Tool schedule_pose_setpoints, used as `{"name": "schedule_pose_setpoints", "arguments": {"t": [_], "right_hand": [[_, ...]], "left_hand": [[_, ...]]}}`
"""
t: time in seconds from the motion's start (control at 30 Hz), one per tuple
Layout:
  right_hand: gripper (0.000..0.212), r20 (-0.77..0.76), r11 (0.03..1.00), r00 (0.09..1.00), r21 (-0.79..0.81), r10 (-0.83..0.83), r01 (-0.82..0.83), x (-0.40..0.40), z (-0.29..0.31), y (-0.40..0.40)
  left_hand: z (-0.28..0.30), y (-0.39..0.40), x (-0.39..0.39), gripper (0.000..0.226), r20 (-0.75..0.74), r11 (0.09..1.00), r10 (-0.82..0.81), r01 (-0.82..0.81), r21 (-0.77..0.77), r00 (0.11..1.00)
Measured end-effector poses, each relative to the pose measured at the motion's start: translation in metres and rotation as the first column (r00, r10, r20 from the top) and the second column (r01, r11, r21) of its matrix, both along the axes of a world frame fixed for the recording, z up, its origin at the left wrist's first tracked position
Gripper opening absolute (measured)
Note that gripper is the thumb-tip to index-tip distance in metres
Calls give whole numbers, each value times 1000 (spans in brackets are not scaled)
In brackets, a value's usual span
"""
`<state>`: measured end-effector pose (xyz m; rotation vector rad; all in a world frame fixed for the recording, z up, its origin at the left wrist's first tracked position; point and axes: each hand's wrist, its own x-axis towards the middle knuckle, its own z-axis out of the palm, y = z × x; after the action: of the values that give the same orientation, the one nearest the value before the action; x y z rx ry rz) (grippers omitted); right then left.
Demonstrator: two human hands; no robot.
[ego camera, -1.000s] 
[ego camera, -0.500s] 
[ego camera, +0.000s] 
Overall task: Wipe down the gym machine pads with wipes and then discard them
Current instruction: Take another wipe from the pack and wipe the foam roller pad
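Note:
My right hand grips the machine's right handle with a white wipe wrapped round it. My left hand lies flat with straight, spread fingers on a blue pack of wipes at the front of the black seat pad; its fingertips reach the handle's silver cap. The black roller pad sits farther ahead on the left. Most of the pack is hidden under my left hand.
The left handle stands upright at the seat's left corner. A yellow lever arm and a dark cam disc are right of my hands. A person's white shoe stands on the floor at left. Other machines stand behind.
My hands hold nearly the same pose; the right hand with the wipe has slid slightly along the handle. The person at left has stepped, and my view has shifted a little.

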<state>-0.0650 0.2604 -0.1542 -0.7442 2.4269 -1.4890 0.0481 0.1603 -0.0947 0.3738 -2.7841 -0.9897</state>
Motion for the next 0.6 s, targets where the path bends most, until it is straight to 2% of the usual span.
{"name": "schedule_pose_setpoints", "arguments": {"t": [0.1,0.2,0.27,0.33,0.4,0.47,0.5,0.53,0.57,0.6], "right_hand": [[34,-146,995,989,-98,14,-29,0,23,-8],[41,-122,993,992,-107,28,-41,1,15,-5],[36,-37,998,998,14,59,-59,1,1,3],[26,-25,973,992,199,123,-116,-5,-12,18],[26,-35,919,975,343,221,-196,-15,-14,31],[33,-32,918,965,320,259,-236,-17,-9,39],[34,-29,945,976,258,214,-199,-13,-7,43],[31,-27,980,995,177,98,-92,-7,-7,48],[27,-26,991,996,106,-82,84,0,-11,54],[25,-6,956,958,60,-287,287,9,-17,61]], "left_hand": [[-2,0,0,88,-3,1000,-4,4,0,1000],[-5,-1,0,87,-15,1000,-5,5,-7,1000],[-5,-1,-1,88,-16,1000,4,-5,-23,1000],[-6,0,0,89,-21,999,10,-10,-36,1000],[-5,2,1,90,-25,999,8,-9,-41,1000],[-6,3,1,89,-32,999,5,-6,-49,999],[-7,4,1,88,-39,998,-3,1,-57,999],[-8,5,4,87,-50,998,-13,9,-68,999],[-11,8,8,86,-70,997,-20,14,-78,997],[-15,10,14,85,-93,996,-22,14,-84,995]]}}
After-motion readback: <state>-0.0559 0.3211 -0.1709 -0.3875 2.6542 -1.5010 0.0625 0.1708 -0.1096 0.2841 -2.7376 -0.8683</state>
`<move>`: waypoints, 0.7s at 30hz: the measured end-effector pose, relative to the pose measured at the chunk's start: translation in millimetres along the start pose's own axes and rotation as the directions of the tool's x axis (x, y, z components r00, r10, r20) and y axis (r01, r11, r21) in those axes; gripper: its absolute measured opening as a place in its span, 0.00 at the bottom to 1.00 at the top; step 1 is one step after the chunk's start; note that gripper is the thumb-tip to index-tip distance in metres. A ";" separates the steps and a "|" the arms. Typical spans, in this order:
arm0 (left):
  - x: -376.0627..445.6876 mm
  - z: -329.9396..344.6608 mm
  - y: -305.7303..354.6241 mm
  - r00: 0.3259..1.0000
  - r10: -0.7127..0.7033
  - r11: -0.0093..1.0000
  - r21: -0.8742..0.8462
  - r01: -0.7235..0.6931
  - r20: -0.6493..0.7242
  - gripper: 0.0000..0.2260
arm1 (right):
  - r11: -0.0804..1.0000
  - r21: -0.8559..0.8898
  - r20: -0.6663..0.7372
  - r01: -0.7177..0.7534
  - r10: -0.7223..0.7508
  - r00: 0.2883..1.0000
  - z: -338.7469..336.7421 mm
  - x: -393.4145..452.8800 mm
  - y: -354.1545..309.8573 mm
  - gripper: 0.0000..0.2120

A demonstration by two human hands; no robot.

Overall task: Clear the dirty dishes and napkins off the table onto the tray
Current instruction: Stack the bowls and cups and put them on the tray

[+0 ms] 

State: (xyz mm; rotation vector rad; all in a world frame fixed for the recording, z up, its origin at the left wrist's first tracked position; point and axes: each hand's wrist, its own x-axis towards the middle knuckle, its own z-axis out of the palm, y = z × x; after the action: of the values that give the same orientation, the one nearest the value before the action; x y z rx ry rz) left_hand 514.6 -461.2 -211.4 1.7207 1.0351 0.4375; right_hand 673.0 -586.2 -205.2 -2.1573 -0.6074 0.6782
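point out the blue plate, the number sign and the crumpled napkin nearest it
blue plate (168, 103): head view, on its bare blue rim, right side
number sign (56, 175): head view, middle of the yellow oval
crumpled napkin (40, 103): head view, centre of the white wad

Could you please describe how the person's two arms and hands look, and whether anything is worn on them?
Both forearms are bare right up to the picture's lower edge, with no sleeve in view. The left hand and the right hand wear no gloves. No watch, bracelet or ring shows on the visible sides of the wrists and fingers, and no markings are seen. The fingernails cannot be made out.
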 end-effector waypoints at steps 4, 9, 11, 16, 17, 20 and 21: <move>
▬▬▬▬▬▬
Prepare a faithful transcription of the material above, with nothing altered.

■ RESPONSE TO THE TASK
Tool schedule_pose_setpoints, used as `{"name": "schedule_pose_setpoints", "arguments": {"t": [_], "right_hand": [[_, ...]], "left_hand": [[_, ...]]}}`
"""
t: time in seconds from the motion's start (control at 30 Hz), one per tuple
Layout:
  right_hand: gripper (0.000..0.212), r20 (-0.77..0.76), r11 (0.03..1.00), r00 (0.09..1.00), r21 (-0.79..0.81), r10 (-0.83..0.83), r01 (-0.82..0.83), x (-0.40..0.40), z (-0.29..0.31), y (-0.40..0.40)
  left_hand: z (-0.28..0.30), y (-0.39..0.40), x (-0.39..0.39), gripper (0.000..0.226), r20 (-0.75..0.74), r11 (0.09..1.00), r10 (-0.82..0.81), r01 (-0.82..0.81), r21 (-0.77..0.77), r00 (0.11..1.00)
Measured end-effector poses, each relative to the pose measured at the motion's start: translation in metres and rotation as the first column (r00, r10, r20 from the top) and the second column (r01, r11, r21) of its matrix, both along the axes of a world frame fixed for the recording, z up, its origin at the left wrist's first tracked position
Gripper opening absolute (measured)
Note that gripper is the thumb-tip to index-tip distance in metres
Calls give whole numbers, each value times 1000 (spans in brackets are not scaled)
In brackets, a value's usual span
"""
`<state>`: measured end-effector pose (xyz m; rotation vector rad; all in a world frame fixed for the recording, z up, its origin at the left wrist's first tracked position; point and axes: each hand's wrist, its own x-axis towards the middle knuckle, its own z-axis out of the palm, y = z × x; after the action: of the values that give the same orientation, the one nearest the value before the action; x y z rx ry rz) (grippers omitted); right then left.
Demonstrator: two human hands; no robot.
[ego camera, -1.000s] 
[ego camera, -0.500s] 
[ego camera, +0.000s] 
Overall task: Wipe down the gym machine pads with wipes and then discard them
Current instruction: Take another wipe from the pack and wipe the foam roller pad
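Note:
My right hand grips the machine's right handle with a white wipe wrapped round it. My left hand lies flat with straight, spread fingers on a blue pack of wipes at the front of the black seat pad; its fingertips reach the handle's silver cap. The black roller pad sits farther ahead on the left. Most of the pack is hidden under my left hand.
The left handle stands upright at the seat's left corner. A yellow lever arm and a dark cam disc are right of my hands. A person's white shoe stands on the floor at left. Other machines stand behind.
My hands hold nearly the same pose; the right hand with the wipe has slid slightly along the handle. The person at left has stepped, and my view has shifted a little.
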
<state>-0.0650 0.2604 -0.1542 -0.7442 2.4269 -1.4890 0.0481 0.1603 -0.0947 0.3738 -2.7841 -0.9897</state>
Motion for the next 0.6 s, targets where the path bends most, until it is straight to 2% of the usual span.
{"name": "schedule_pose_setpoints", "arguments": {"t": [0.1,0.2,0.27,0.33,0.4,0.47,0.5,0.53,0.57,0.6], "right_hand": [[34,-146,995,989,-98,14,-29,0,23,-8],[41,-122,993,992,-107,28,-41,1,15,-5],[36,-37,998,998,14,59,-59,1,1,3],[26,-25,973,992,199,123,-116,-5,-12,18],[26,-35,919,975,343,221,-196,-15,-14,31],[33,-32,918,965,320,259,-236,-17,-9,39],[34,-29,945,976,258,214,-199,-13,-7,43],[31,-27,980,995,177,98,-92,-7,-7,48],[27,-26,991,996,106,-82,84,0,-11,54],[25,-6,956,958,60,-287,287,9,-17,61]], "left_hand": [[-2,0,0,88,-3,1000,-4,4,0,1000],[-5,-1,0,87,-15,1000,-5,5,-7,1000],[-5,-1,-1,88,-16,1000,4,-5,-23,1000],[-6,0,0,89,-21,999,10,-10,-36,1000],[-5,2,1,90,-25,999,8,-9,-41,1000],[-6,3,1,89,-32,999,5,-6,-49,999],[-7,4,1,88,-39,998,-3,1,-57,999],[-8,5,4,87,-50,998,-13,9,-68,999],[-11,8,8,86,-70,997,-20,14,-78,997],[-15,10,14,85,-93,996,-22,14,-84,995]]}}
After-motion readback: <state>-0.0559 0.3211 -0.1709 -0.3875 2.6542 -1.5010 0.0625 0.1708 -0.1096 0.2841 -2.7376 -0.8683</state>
`<move>`: waypoints, 0.7s at 30hz: the measured end-effector pose, relative to the pose measured at the chunk's start: translation in millimetres along the start pose's own axes and rotation as the directions of the tool's x axis (x, y, z components r00, r10, r20) and y axis (r01, r11, r21) in those axes; gripper: its absolute measured opening as a place in its span, 0.00 at the bottom to 1.00 at the top; step 1 is one step after the chunk's start; note that gripper is the thumb-tip to index-tip distance in metres. A ";" separates the steps and a "|" the arms. Typical spans, in this order:
arm0 (left):
  - x: -376.0627..445.6876 mm
  - z: -329.9396..344.6608 mm
  - y: -305.7303..354.6241 mm
  - r00: 0.3259..1.0000
  - r10: -0.7127..0.7033
  - r11: -0.0093..1.0000
  - r21: -0.8742..0.8462
  - r01: -0.7235..0.6931
  - r20: -0.6493..0.7242
  - gripper: 0.0000..0.2260
arm1 (right):
  - r11: -0.0804..1.0000
  - r21: -0.8559..0.8898
  - r20: -0.6663..0.7372
  - r01: -0.7177..0.7534
  - r10: -0.7223..0.7508
  - r00: 0.2883..1.0000
  - z: -338.7469..336.7421 mm
  - x: -393.4145..452.8800 mm
  - y: -354.1545..309.8573 mm
  - gripper: 0.0000..0.2120

A demonstration by two human hands; no robot.

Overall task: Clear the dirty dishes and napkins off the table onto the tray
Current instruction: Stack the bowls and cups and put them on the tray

[+0 ms] 

State: (xyz mm; rotation vector rad; all in a world frame fixed for the recording, z up, its origin at the left wrist's first tracked position; point and axes: each hand's wrist, its own x-axis towards the middle knuckle, its own z-axis out of the palm, y = z × x; after the action: of the values that give the same orientation, the one nearest the value before the action; x y z rx ry rz) left_hand 514.6 -461.2 -211.4 1.7207 1.0351 0.4375; right_hand 673.0 -586.2 -205.2 -2.1573 -0.6074 0.6782
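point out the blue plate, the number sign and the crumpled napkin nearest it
blue plate (168, 103): head view, on its bare blue rim, right side
number sign (56, 175): head view, middle of the yellow oval
crumpled napkin (40, 103): head view, centre of the white wad

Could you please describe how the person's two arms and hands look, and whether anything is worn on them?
Both forearms are bare right up to the picture's lower edge, with no sleeve in view. The left hand and the right hand wear no gloves. No watch, bracelet or ring shows on the visible sides of the wrists and fingers, and no markings are seen. The fingernails cannot be made out.
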 end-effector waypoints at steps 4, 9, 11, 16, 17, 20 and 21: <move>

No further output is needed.